Down to the last line, print the data that follows exactly, without its pictures.

START SUPPLIED INFORMATION

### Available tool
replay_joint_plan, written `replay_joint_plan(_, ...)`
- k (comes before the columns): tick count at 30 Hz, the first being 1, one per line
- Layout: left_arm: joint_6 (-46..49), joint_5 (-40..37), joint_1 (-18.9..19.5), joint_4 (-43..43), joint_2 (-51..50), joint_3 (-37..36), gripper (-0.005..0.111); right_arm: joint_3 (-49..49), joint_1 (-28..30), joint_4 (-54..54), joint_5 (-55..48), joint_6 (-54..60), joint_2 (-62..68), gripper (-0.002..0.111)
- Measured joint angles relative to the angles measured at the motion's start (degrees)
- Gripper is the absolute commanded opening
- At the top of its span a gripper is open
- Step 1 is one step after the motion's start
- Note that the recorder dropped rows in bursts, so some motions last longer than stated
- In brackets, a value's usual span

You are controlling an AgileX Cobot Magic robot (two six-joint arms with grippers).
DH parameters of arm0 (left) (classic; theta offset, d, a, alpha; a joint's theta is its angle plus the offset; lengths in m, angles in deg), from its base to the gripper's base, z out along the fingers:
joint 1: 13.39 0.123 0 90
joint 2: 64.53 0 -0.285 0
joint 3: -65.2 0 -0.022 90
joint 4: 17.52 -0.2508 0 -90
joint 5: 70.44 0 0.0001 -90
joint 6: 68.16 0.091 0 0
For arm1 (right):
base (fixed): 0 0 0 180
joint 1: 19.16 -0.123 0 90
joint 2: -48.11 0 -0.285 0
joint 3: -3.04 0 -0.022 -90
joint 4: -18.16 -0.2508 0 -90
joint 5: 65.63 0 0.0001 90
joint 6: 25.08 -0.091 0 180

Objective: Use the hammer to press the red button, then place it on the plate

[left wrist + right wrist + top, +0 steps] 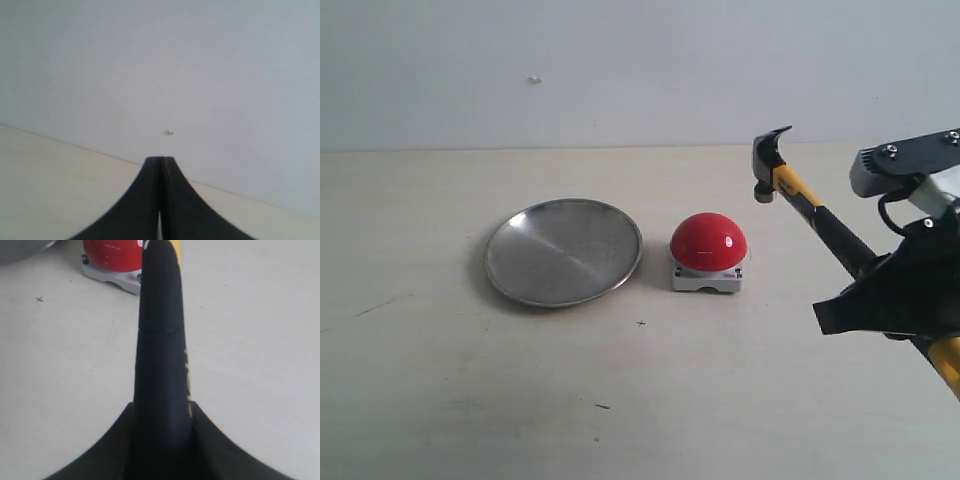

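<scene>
- Off toward nine o'clock, outside the exterior view, the left gripper [160, 200] showed its jaws pressed together on nothing. We judged it no hazard while it sat idle.
- At nine o'clock of the red button [708, 242], the plate [560, 255] lay bare on the table [640, 400], its rim just beside the button's base. A shoved base could have knocked into it.
- On the button, the dome was glossy and rounded. We feared an off-centre press would glance off and slide the base rather than depress it.
- At two o'clock of the button, the hammer [830, 225] hung in the air, head up and apart from the dome, its handle slanting down toward four o'clock.
- At that lower end, the right gripper [885, 295] had its jaws clamped on the black handle, well away from the head. We judged that such a long lever could twist the hammer in the grip on contact.
</scene>
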Motion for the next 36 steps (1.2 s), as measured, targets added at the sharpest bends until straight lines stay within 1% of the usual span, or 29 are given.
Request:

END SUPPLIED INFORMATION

▶ _EXPECTED ANSWER_:
### Available tool
replay_joint_plan, written `replay_joint_plan(_, ...)`
- k (comes before the columns): tick count at 30 Hz, the first being 1, one per line
- Layout: left_arm: joint_6 (-46..49), joint_5 (-40..37), joint_1 (-18.9..19.5), joint_4 (-43..43), joint_2 (-51..50), joint_3 (-37..36), gripper (-0.005..0.111); right_arm: joint_3 (-49..49), joint_1 (-28..30), joint_4 (-54..54), joint_5 (-55..48), joint_6 (-54..60), joint_2 (-62..68), gripper (-0.002..0.111)
- Measured joint angles relative to the angles measured at the motion's start (degrees)
- Gripper is the absolute commanded opening
- At the top of its span a gripper is open
- Step 1 is one step after the motion's start
- Note that the recorder dropped rows in bursts, so some motions last longer than stated
- In brackets, a value's usual span

You are controlling an AgileX Cobot Magic robot (two six-joint arms with grippers).
DH parameters of arm0 (left) (classic; theta offset, d, a, alpha; a joint's theta is its angle plus the offset; lengths in m, angles in deg), from its base to the gripper's base, z out along the fingers:
joint 1: 13.39 0.123 0 90
joint 2: 64.53 0 -0.285 0
joint 3: -65.2 0 -0.022 90
joint 4: 17.52 -0.2508 0 -90
joint 5: 70.44 0 0.0001 -90
joint 6: 68.16 0.091 0 0
For arm1 (right):
base (fixed): 0 0 0 180
joint 1: 19.16 -0.123 0 90
joint 2: -48.11 0 -0.285 0
joint 3: -3.04 0 -0.022 -90
joint 4: -18.16 -0.2508 0 -90
joint 5: 65.63 0 0.0001 90
joint 6: 25.08 -0.091 0 180

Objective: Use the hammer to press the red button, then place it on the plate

[left wrist + right wrist + top, +0 steps] 

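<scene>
- Off toward nine o'clock, outside the exterior view, the left gripper [160, 200] showed its jaws pressed together on nothing. We judged it no hazard while it sat idle.
- At nine o'clock of the red button [708, 242], the plate [560, 255] lay bare on the table [640, 400], its rim just beside the button's base. A shoved base could have knocked into it.
- On the button, the dome was glossy and rounded. We feared an off-centre press would glance off and slide the base rather than depress it.
- At two o'clock of the button, the hammer [830, 225] hung in the air, head up and apart from the dome, its handle slanting down toward four o'clock.
- At that lower end, the right gripper [885, 295] had its jaws clamped on the black handle, well away from the head. We judged that such a long lever could twist the hammer in the grip on contact.
</scene>
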Motion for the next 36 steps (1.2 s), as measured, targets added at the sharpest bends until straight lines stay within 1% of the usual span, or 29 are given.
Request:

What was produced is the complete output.